大きなたんぱく質に対してモノクローナル抗体を作成したときは、その抗体が抗原のどの部分に結合するかを知りたいものです。抗体が結合する抗原の部分構造を抗原決定基あるいはエピトープといいます。たんぱく質(ポリペプチド鎖)が抗原となった場合、エピトープの大きさは数アミノ酸残基ほどとも言われています。
これは構成するアミノ酸の種類にも依りますし、隣接部分の状況にも影響されるので、エピトープとなるペプチドのきっちりした長さを示すことは難しいです。
例えば、ポリペプチド末端がエピトープとなっているときは、短くて3残基です。
また、リン酸化チロシンに対する抗体では、周辺の配列に関係なくチロシンがリン酸化されていれば結合するので、1残基ということになります。なお、同じくリン酸化されるトレオニンやセリンについては、これら1残基がリン酸化されたものを識別する抗体を作ること自体が難しく、周辺の配列を含んだエピトープとなります。それでは、モノクローナル抗体がたんぱく質を抗原とするときに、その抗原決定基を絞り込む方法(エピトープマッピング)について簡単に説明しましょう。エピトープマッピングは幾つかの会社が委託解析をおこなっており、ご自分で実験する機会はあまりないと思います。方法は大きく分けて2つあり、合成ペプチドを用いる方法と分子生物学的手法を利用するやり方です。モノクローナル抗体ですから、抗原となるたんぱく質が特定できていない場合もあり、このときはランダムペプチドライブラリーあるいはファージディスプレイを使うことになります。抗原となるたんぱく質が特定されていれば、遺伝子の配列に基づいてオープンリーディングフレーム(ORF)を翻訳し得られる、たんぱく質の一次構造が基本になります。まず、わかりやすい、抗原が特定されている場合です。ORF の配列から数残基〜10残基のペプチドを一部をオーバーラップさせて合成します。
例えば、1〜9、3〜11、6〜14、9〜17、...という具合です。これらをニトロセルロースなどの膜に固定化し、希釈したモノクローナル抗体を加えてインキュベート、洗浄後に結合した抗体を標識二次抗体で検出します。分子生物学的方法では断片化した組換えたんぱく質を発現しイムノブロットなどで調べます。無細胞たんぱく質合成系を使うと実験が迅速化されます。次に不特定な配列を対象とした方法です。ランダム配列のペプチドは、アミノ酸の種類である20(実際にはシステインを除いた19を使うことが多い)を残基数の回数だけ掛け算した数になります。5残基でも250万種類です。最近は、印刷技術を利用して狭い範囲に正確に微量送液することが可能になり、チップに直接ペプチド合成をしたマイクロペプチドアレイが確立しています。

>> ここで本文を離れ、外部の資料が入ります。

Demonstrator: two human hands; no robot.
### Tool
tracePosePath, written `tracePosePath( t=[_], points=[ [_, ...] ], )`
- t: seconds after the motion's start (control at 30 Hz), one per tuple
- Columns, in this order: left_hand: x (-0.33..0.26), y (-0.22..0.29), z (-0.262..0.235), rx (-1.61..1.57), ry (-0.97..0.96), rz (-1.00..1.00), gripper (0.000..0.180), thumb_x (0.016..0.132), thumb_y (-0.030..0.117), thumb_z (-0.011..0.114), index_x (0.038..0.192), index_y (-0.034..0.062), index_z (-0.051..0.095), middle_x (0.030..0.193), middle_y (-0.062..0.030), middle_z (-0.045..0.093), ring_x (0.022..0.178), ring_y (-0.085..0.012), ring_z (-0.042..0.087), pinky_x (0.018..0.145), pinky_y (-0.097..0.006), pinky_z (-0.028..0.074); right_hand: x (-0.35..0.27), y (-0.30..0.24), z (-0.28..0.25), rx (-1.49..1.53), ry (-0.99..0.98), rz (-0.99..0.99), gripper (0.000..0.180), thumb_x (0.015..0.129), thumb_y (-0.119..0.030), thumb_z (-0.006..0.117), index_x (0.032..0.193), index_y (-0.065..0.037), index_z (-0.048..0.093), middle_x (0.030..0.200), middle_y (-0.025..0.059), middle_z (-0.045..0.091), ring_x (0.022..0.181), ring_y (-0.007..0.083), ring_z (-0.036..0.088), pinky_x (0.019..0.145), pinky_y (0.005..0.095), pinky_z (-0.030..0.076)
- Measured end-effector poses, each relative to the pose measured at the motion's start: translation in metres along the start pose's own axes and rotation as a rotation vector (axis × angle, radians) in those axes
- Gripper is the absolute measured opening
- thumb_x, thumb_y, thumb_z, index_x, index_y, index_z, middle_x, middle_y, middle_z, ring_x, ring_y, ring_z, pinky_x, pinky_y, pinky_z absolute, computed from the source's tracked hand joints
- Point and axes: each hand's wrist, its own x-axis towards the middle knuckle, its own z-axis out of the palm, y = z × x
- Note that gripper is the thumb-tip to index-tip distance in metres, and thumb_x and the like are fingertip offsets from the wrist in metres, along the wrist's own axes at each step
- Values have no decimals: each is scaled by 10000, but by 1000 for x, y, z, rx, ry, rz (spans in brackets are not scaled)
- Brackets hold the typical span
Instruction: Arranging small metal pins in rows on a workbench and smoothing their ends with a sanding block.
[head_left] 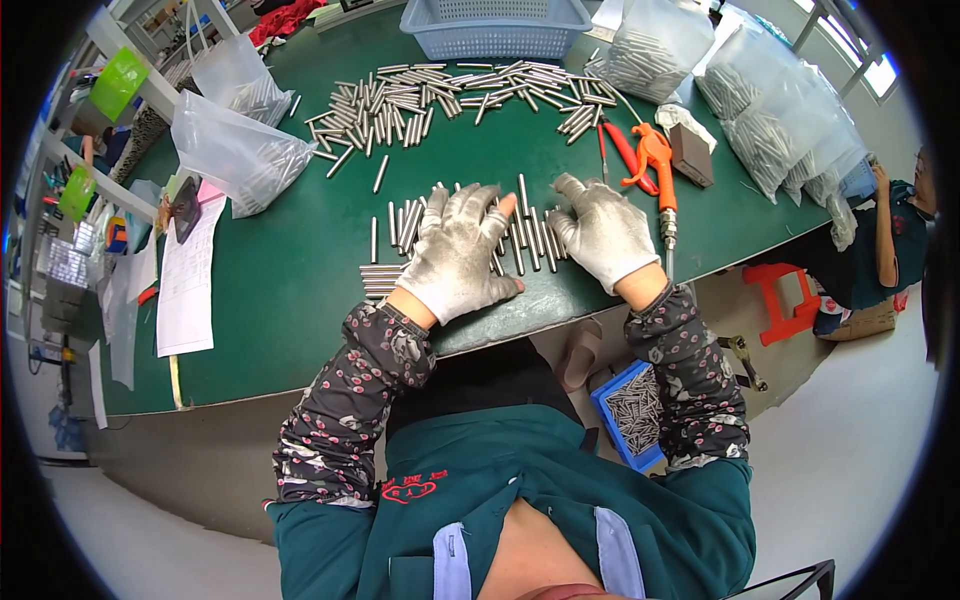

また、抗体は、アフィニティは落ちますが4残基でも結合するので、これでランダムペプチドに対して結合データを取っていきます。分子生物学的手法ではランダム配列をファージの外殻たんぱく質に挿入したファージディスプレイを利用します。ランダム配列の中から得られる抗体結合配列は、ミモトープ(mimotope)と呼ばれ、必ずしもエピトープとは一致しません。これら疑似配列のほうが結合が強いこともあります。エピトープが決定したら必ず検証をします。エピトープのペプチドを一定量混ぜて本来の抗原とモノクローナル抗体との結合反応(例えばイムノブロット)をおこない、エピトープペプチドによる中和を確かめます。